KG & JL & WS: What was Wilde’s reaction to the censorship of Salome?

AP: He fell ill, and he complained – first about the narrow-mindedness of the censor, and then about the actors, critics, and playwrights who failed to support him. He said that he wasn’t English but Irish. And then he announced in an interview that he was going to leave for France. He didn’t, of course – not until he’d been released from prison. Instead, he stayed in England and returned to writing plays that satirized upper-class English manners and morals.

KG & JL & WS: What was the public’s reaction to the play’s censorship?

AP: Only George Bernard Shaw and William Archer, a critic and the English translator of Ibsen, stood by Wilde’s side. Otherwise, actors, theatre managers, critics, and other playwrights deserted him. At a Parliamentary hearing in 1892, only Archer spoke against censorship; everyone else supported it. When Wilde published Salome in 1893, The Times described the play as “morbid, bizarre, repulsive and very offensive.”

KG & JL & WS: What were the most common reasons for the censorship of plays in late-Victorian England?

AP: Briefly, perceived immorality, usually of a sexual nature. Sometimes the representation of biblical characters (see above). A useful book on this topic is John Russell Stephens, The Censorship of English Drama, 1824-1901.

KG & JL & WS: How did late-Victorian England’s practice of censorship differ from other European countries at this time?

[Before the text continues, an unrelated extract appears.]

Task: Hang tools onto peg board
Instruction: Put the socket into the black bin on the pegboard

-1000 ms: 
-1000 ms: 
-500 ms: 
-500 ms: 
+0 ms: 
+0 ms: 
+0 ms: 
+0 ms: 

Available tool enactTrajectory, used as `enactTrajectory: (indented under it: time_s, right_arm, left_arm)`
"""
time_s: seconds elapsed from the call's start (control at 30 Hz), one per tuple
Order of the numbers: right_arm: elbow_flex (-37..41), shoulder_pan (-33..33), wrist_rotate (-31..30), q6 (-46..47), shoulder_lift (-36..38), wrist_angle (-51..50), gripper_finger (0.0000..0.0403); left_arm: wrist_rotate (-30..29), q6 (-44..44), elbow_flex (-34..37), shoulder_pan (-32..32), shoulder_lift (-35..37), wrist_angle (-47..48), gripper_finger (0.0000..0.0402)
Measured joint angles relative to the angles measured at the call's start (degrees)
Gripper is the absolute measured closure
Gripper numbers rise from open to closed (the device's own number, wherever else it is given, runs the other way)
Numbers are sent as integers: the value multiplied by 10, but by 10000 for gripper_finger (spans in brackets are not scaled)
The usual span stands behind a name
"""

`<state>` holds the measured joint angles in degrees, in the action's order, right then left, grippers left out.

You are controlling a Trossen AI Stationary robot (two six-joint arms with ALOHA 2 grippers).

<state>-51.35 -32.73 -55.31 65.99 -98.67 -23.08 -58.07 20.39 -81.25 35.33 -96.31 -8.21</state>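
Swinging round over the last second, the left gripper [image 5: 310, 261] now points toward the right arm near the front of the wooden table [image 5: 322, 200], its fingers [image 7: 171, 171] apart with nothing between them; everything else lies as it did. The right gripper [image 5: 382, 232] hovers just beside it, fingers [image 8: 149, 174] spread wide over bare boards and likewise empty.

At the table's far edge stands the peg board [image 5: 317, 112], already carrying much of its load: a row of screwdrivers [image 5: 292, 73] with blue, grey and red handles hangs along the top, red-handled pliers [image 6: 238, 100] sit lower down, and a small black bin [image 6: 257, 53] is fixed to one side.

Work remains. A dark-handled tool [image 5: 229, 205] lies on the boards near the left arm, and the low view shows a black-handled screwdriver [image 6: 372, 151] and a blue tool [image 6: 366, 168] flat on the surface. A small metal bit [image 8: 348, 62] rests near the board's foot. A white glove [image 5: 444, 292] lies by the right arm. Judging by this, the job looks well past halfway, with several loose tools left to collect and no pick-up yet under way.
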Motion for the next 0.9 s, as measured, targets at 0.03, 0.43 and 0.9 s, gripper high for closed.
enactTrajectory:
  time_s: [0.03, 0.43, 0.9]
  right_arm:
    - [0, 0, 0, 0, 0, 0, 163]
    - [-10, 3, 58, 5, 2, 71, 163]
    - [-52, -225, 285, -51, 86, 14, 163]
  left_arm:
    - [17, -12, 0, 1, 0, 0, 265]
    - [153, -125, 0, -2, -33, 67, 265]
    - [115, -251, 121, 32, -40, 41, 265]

AP: That’s another big question. In England, censorship was widespread but varied and took place on several different levels. It was considered just fine, for example, for a member of the educated upper classes – a “gentleman” – to keep pornography as part of his personal library. It was another matter, though, if such material were aimed at wider distribution. The legal statutes were explicit in their concern with the “young.” There were also worries about middle-class readers, and women (especially the young and the unmarried). These issues didn’t go away, of course. One famous line uttered by the prosecutor at the 1960 Lady Chatterley trial was, “Is this a book you would want your wife or servants to read?”

How to compare Victorian England with Europe? In general, I’d say that British censorship was less likely to be political than in various European countries, many of which were governed by fairly authoritarian regimes, but more likely to be applied on grounds of morality. France and Germany, in particular, were much more open to the sort of risqué sexual material that offended many British tastes.

It isn’t true that anything could be published in France – French dislike of biblical drama meant that Samon et Dalila, first performed in Germany in 1877, didn’t appear on the Parisian stage until 1890. And 1857 had seen the banning of Baudelaire’s Les Fleurs du Mal and Flaubert’s Madame Bovary on grounds of immorality.

But France was relatively liberal in comparison with Victorian England, and Germany even more so. While the British censor kept Salome out of all but a few independent theatres until the end of the 1920s, Wilde’s play enjoyed a long-running success in Berlin, where a famous production ran for over 200 performances from 1903 to 1904. The Berlin show impressed the German composer Richard Strauss, whose famous opera Salome opened in Dresden in 1905 before playing in fifty other European capital cities within the next two years. No Salome complex there.

KG & JL & WS: Would you like to add anything further?

AP: It’s worth thinking about Wilde’s entire literary career in the context of censorship. Smyth-Pigott had earlier denied a license to Wilde’s first play, the political drama Vera: or The Nihilists, in 1881. He revised The Picture of Dorian Gray in response to allegations of obscenity in 1890 while making countering those allegations in the press. In his long essay “The Soul of Man Under Socialism” (1891), he pursues arguments against censorship similar to those made earlier the same year by Bernard Shaw in “The Quintessence of Ibsenism.” And his most famous plays, The Importance of Being Earnest and An Ideal Husband, were effectively censored by the conclusion of Wilde’s libel trials in 1895. When Wilde went to prison, his plays were shut down, and it would be several years before they were revived. Late Victorian Britain’s most celebrated literary star was silenced.